Channel-Assisted Sales

It's too bad Microsoft's term, value-added provider, has not caught on as the umbrella description covering both reselling and non-reselling channel partners, such as consultants.

But the term, VAP, hasn’t gone anywhere outside Microsoft, and I’m not quite sure it fits another growing part of the channel. So I want to drum up support for a new concept which I call channel-assisted sales. Maybe this is just a fancy term to cover recommender and referral programs. But I think it’s necessary to cover a kind of partner that has emerged over the last few years.

This concept was triggered by debates with various reseller friends who insist that Intuit isn’t serious about channel sales, even though it has purchased American Fundware, and OmWare, the owners of Master Builder, which both use resellers. Not only do I think Intuit is serious about the channel, I believe it is already in it in a big way. And so is Peachtree. After all, what are Intuit’s various advisor programs, such as QuickBooks Advisor, Peachtree’s AccountCare, and Accpac’s Simply Accounting consulting programs, but channel programs? Microsoft is trying to develop a similar program for its Microsoft Great Plains Small Business Manager, envisioned as ideal for CPAs who would like to consult, but not sell.

True, mass marketers, such as CompUSA, sell some of these products, like QuickBooks and Peachtree. But a variety of CPA firms and software consultants provide implementation, customization, and training—everything but sales. These programs set the stage for motivated firms to learn the business and become real VARs. Judging by the numbers for firms signing up, they have a substantial value in their own right.

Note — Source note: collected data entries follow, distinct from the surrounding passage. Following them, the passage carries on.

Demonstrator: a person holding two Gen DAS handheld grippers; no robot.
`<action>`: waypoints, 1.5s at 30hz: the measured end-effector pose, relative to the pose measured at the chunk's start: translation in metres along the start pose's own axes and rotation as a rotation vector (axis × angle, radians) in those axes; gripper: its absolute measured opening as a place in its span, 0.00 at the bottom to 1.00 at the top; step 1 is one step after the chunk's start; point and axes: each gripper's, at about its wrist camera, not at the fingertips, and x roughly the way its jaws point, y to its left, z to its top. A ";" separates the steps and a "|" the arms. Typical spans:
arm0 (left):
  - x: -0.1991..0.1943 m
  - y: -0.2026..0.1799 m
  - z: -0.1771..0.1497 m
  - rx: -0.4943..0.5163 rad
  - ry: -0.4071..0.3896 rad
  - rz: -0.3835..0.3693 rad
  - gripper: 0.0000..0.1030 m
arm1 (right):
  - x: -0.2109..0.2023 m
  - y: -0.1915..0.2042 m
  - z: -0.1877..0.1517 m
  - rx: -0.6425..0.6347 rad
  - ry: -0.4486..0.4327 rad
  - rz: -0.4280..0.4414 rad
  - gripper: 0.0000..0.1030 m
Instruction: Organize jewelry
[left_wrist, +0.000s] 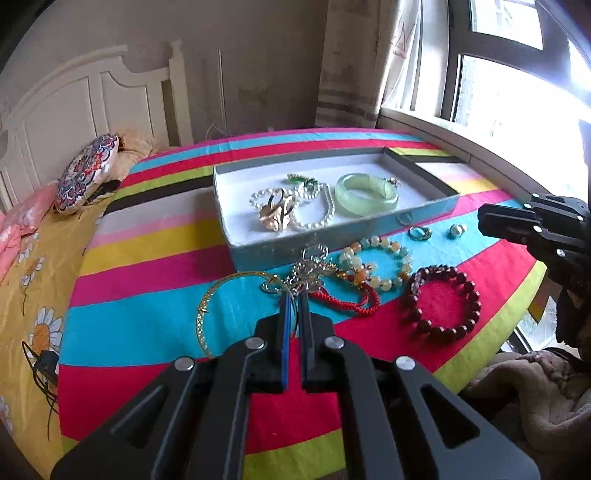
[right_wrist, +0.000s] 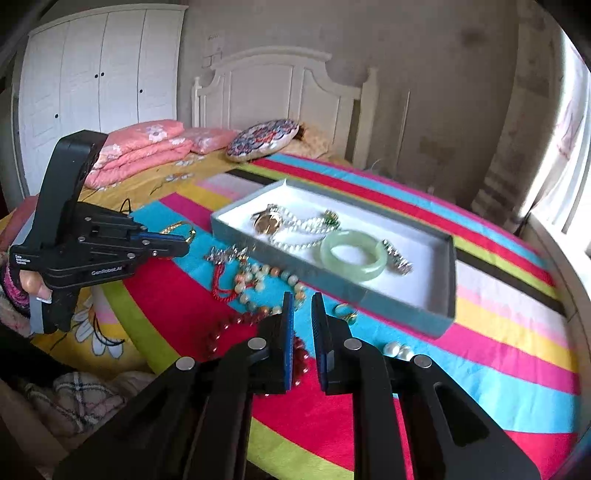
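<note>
A grey box with a white lining (left_wrist: 236, 236) (right_wrist: 406, 310) lies on the striped cloth and holds a green jade bangle (left_wrist: 365, 194) (right_wrist: 352, 254), pearl strands (left_wrist: 317, 214), and a gold watch (left_wrist: 277, 212) (right_wrist: 267, 221). In front of it lie a thin gold bangle (left_wrist: 221, 291) (right_wrist: 177, 227), a silver chain (left_wrist: 308, 271), a red cord bracelet (left_wrist: 354, 301), a pale bead bracelet (left_wrist: 380, 264), a dark red bead bracelet (left_wrist: 441, 299), a ring (left_wrist: 420, 232) and a pearl earring (left_wrist: 457, 230). My left gripper (left_wrist: 294, 297) is shut on the gold bangle's right side. My right gripper (right_wrist: 303, 297) is open above the bead bracelets.
The striped cloth (left_wrist: 147, 314) covers a round table beside a bed with a yellow floral sheet (left_wrist: 29, 295), a patterned round cushion (left_wrist: 86, 173) and pink bedding (right_wrist: 140, 147). A window sill (left_wrist: 461, 136) runs behind the table. A blanket (left_wrist: 535, 398) lies at the lower right.
</note>
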 end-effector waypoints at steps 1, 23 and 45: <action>-0.002 0.000 0.001 0.001 -0.004 0.001 0.03 | 0.002 -0.001 0.000 0.002 0.016 0.013 0.15; -0.015 -0.015 0.001 0.030 -0.038 -0.005 0.03 | 0.005 0.009 -0.014 -0.143 0.019 -0.152 0.14; -0.015 -0.030 0.025 0.087 -0.065 -0.039 0.04 | 0.003 -0.040 0.002 -0.040 0.074 -0.131 0.21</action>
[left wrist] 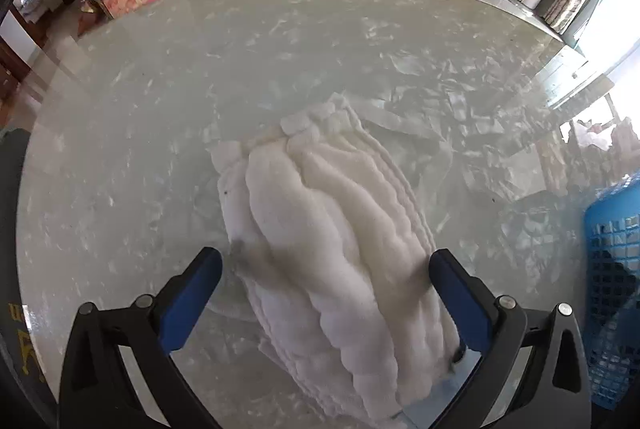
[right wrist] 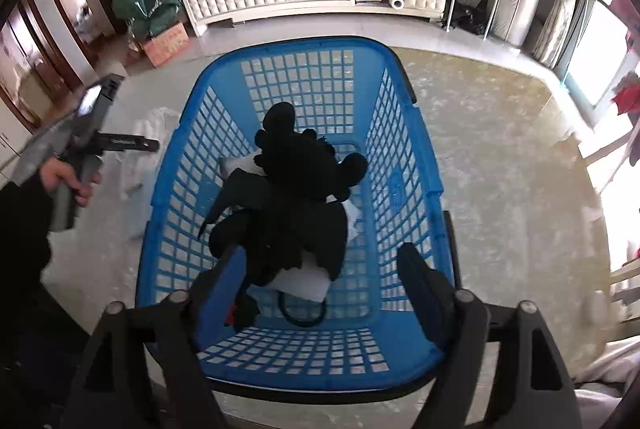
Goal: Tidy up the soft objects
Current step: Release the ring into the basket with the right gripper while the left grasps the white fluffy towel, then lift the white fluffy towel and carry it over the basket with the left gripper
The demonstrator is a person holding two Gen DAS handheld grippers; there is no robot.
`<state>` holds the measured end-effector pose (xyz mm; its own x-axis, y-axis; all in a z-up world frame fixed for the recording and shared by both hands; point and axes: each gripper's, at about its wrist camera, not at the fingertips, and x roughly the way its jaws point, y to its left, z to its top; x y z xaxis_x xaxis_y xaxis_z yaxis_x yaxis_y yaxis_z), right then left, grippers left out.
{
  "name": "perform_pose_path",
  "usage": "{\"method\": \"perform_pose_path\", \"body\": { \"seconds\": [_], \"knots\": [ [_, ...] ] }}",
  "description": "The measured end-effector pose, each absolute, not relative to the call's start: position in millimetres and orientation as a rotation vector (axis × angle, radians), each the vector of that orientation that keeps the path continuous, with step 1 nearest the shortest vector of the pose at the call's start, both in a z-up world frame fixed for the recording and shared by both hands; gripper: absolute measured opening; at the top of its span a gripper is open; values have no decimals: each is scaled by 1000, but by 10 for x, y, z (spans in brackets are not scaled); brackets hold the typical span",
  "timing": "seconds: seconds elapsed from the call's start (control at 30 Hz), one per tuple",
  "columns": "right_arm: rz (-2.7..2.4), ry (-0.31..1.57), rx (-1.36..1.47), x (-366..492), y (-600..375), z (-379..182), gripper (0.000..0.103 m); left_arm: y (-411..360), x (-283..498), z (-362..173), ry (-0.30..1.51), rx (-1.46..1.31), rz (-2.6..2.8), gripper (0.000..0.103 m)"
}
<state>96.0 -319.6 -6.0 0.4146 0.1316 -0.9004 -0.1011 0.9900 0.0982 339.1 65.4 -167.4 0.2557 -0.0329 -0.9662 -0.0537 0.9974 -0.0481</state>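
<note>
No writing is legible. Left gripper (left wrist: pixel 326 269) gapes around a fluffy white ribbed plush (left wrist: pixel 328 229), unpinched; right gripper (right wrist: pixel 320 261) hangs wide, empty, over the basket (right wrist: pixel 404 165) (black plush (right wrist: pixel 292 189) inside).

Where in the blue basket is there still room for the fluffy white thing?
The blue basket has bare mesh floor at its far end, beyond the black plush toy, and along its right wall. The middle and near end are crowded. The white fluffy cloth lies outside on the table.

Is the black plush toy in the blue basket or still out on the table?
In. The black plush toy lies on the floor of the blue basket, inside its lattice walls.
</note>
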Motion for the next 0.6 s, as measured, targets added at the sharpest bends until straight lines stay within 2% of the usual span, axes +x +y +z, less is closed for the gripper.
{"method": "perform_pose_path", "body": {
  "seconds": [0.07, 0.13, 0.23, 0.3, 0.33, 0.37, 0.4, 0.6],
  "knots": [
    [129, 1137, 32, 965, -3227, -72, 78, 627, 3445, -1693, 1309, -62, 32, 103],
    [124, 1134, 48, 956, -3260, -70, 78, 611, 3486, -1708, 1317, -68, 49, 99],
    [132, 1128, 71, 934, -3289, -62, 79, 558, 3532, -1699, 1318, -78, 62, 78],
    [140, 1123, 85, 919, -3296, -54, 85, 495, 3511, -1646, 1305, -71, 52, 53],
    [142, 1120, 90, 915, -3294, -52, 86, 465, 3468, -1617, 1300, -66, 38, 46],
    [141, 1119, 88, 913, -3289, -54, 86, 442, 3465, -1597, 1299, -60, 23, 33],
    [137, 1119, 83, 911, -3284, -58, 87, 410, 3463, -1576, 1301, -53, 0, 28],
    [119, 1120, 35, 890, -3243, -73, 87, 392, 3416, -1543, 1287, -45, -39, 24]
  ]
}}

These programs are channel feeder systems. They also represent product training and support work force that the vendors do not need to employ directly. They help support the product feeder system as Best Software tries (often successfully) to migrate Peachtree customers to MAS 90/200 and Intuit will try to migrate QuickBooks customers to QuickBooks Enterprise Solutions.

Whether Microsoft can move down market is debatable. It doesn’t have a low-end product. Its recent agreement to work with Creative Solutions, including integrating SBM with CSI’s CheckBook Solution, looks a step in that direction. But if it does so, it needs to execute its plans to enlist non-reselling channel members, which seems to be its intent.

But the final point is that those questioning Intuit or Peachtree’s ability to develop a channel have missed the point. They are in the channel. They have changed the definition of channel.